_What to work on_.
Nothing in the records should change; write them all out exactly.

BEGIN Study material

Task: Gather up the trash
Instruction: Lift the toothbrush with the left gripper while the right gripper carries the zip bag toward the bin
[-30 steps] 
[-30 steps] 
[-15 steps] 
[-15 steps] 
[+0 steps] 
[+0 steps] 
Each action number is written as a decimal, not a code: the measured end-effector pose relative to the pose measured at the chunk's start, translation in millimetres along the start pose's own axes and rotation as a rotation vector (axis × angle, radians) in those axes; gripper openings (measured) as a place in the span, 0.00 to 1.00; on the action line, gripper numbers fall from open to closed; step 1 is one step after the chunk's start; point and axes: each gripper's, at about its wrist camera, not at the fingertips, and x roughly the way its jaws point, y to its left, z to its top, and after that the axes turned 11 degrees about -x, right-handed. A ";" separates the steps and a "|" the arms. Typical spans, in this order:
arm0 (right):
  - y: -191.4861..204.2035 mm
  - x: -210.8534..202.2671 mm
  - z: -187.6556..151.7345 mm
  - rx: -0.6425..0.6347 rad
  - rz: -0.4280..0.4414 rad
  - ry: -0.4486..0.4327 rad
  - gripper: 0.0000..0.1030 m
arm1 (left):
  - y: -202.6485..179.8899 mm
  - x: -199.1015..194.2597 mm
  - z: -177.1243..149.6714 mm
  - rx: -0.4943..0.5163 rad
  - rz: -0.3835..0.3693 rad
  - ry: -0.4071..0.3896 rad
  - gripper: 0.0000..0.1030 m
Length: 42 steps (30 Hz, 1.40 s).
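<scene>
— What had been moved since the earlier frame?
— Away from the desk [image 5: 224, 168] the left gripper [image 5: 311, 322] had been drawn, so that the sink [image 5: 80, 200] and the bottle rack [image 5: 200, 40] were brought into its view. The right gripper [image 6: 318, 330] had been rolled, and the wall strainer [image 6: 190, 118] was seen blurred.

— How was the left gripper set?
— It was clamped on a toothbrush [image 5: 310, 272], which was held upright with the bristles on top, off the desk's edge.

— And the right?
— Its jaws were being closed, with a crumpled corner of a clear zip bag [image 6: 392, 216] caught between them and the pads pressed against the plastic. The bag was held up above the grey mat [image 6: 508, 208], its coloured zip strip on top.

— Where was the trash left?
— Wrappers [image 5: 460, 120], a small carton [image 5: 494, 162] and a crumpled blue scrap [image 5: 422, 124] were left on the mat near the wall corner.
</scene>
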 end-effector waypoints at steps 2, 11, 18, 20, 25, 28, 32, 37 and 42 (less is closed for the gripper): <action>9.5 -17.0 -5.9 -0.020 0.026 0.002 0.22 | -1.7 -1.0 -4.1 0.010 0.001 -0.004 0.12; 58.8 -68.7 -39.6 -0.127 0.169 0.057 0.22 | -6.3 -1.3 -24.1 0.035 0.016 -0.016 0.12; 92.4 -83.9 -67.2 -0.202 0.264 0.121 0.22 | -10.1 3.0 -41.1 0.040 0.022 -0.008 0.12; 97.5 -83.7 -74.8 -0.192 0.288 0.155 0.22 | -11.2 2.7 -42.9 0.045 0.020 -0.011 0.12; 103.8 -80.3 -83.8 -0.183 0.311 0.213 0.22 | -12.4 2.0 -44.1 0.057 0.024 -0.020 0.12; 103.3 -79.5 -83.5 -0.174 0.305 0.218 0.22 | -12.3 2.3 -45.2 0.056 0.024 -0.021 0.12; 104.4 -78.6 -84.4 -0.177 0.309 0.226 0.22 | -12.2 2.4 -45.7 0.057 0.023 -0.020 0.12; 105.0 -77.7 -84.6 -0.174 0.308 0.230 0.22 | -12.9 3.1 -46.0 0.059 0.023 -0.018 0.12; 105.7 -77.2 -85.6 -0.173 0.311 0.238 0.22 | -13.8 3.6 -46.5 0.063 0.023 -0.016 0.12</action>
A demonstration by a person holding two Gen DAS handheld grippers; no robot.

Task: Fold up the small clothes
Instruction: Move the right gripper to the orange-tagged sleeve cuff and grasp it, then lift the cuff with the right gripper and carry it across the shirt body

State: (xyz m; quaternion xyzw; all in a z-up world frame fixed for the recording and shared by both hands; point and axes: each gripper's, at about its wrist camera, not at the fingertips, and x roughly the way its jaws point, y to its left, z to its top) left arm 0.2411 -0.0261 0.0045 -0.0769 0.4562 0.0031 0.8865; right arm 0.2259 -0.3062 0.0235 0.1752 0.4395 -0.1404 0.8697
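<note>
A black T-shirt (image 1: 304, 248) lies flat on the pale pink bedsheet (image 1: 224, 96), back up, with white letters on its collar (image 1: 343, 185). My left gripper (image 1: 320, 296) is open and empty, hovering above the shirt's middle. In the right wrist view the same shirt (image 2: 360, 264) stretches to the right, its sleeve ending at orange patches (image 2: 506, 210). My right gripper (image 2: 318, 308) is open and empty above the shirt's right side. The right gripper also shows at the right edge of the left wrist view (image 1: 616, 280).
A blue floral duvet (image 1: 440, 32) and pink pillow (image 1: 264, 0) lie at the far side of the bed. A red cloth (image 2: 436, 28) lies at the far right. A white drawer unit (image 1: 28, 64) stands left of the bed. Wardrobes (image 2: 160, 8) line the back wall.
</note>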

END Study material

_Expected answer_.
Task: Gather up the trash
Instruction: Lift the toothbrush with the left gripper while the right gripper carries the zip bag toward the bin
[-30 steps] 
[-30 steps] 
[-15 steps] 
[-15 steps] 
[+0 steps] 
[+0 steps] 
Each action number is written as a decimal, not a code: the measured end-effector pose relative to the pose measured at the chunk's start, translation in millimetres along the start pose's own axes and rotation as a rotation vector (axis × angle, radians) in those axes; gripper openings (measured) as a place in the span, 0.00 to 1.00; on the action line, gripper numbers fall from open to closed; step 1 is one step after the chunk's start; point and axes: each gripper's, at about its wrist camera, not at the fingertips, and x roughly the way its jaws point, y to its left, z to its top, and after that the axes turned 11 degrees about -x, right-handed. A ";" separates the steps and a "|" the arms. Typical spans, in this order:
arm0 (right):
  - y: -191.4861..204.2035 mm
  - x: -210.8534..202.2671 mm
  - z: -187.6556..151.7345 mm
  - rx: -0.6425..0.6347 rad
  - rz: -0.4280..0.4414 rad
  - ry: -0.4486..0.4327 rad
  - gripper: 0.0000..0.1030 m
arm1 (left):
  - y: -202.6485..179.8899 mm
  - x: -199.1015..194.2597 mm
  - z: -177.1243..149.6714 mm
  - rx: -0.4943..0.5163 rad
  - rz: -0.3835..0.3693 rad
  - ry: -0.4071..0.3896 rad
  - gripper: 0.0000..0.1030 m
Length: 42 steps (30 Hz, 1.40 s).
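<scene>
— What had been moved since the earlier frame?
— Away from the desk [image 5: 224, 168] the left gripper [image 5: 311, 322] had been drawn, so that the sink [image 5: 80, 200] and the bottle rack [image 5: 200, 40] were brought into its view. The right gripper [image 6: 318, 330] had been rolled, and the wall strainer [image 6: 190, 118] was seen blurred.

— How was the left gripper set?
— It was clamped on a toothbrush [image 5: 310, 272], which was held upright with the bristles on top, off the desk's edge.

— And the right?
— Its jaws were being closed, with a crumpled corner of a clear zip bag [image 6: 392, 216] caught between them and the pads pressed against the plastic. The bag was held up above the grey mat [image 6: 508, 208], its coloured zip strip on top.

— Where was the trash left?
— Wrappers [image 5: 460, 120], a small carton [image 5: 494, 162] and a crumpled blue scrap [image 5: 422, 124] were left on the mat near the wall corner.
</scene>
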 end-effector waypoints at steps 2, 11, 18, 20, 25, 28, 32, 37 and 42 (less is closed for the gripper): <action>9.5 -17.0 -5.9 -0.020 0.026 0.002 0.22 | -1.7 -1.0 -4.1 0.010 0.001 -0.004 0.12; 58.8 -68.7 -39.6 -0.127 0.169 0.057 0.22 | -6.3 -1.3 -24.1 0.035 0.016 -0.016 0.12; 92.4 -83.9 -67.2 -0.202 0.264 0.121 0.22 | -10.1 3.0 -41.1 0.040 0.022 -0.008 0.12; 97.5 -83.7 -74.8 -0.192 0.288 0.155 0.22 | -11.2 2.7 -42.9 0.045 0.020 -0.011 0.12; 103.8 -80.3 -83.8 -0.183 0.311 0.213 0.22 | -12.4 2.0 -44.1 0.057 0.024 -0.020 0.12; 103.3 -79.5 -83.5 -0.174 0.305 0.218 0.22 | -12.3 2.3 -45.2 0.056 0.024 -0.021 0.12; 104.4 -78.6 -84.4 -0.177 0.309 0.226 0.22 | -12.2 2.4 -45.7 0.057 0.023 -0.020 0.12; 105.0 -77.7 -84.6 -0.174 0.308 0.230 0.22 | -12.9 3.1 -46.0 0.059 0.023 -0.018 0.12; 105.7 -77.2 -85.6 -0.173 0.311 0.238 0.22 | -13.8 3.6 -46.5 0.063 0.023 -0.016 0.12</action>
A demonstration by a person holding two Gen DAS handheld grippers; no robot.

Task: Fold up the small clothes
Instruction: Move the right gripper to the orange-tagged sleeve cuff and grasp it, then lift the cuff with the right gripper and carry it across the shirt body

State: (xyz m; quaternion xyzw; all in a z-up world frame fixed for the recording and shared by both hands; point and axes: each gripper's, at about its wrist camera, not at the fingertips, and x roughly the way its jaws point, y to its left, z to its top) left arm 0.2411 -0.0261 0.0045 -0.0769 0.4562 0.0031 0.8865; right arm 0.2259 -0.3062 0.0235 0.1752 0.4395 -0.1404 0.8697
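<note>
A black T-shirt (image 1: 304, 248) lies flat on the pale pink bedsheet (image 1: 224, 96), back up, with white letters on its collar (image 1: 343, 185). My left gripper (image 1: 320, 296) is open and empty, hovering above the shirt's middle. In the right wrist view the same shirt (image 2: 360, 264) stretches to the right, its sleeve ending at orange patches (image 2: 506, 210). My right gripper (image 2: 318, 308) is open and empty above the shirt's right side. The right gripper also shows at the right edge of the left wrist view (image 1: 616, 280).
A blue floral duvet (image 1: 440, 32) and pink pillow (image 1: 264, 0) lie at the far side of the bed. A red cloth (image 2: 436, 28) lies at the far right. A white drawer unit (image 1: 28, 64) stands left of the bed. Wardrobes (image 2: 160, 8) line the back wall.
</note>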

What the exercise asked for is now done.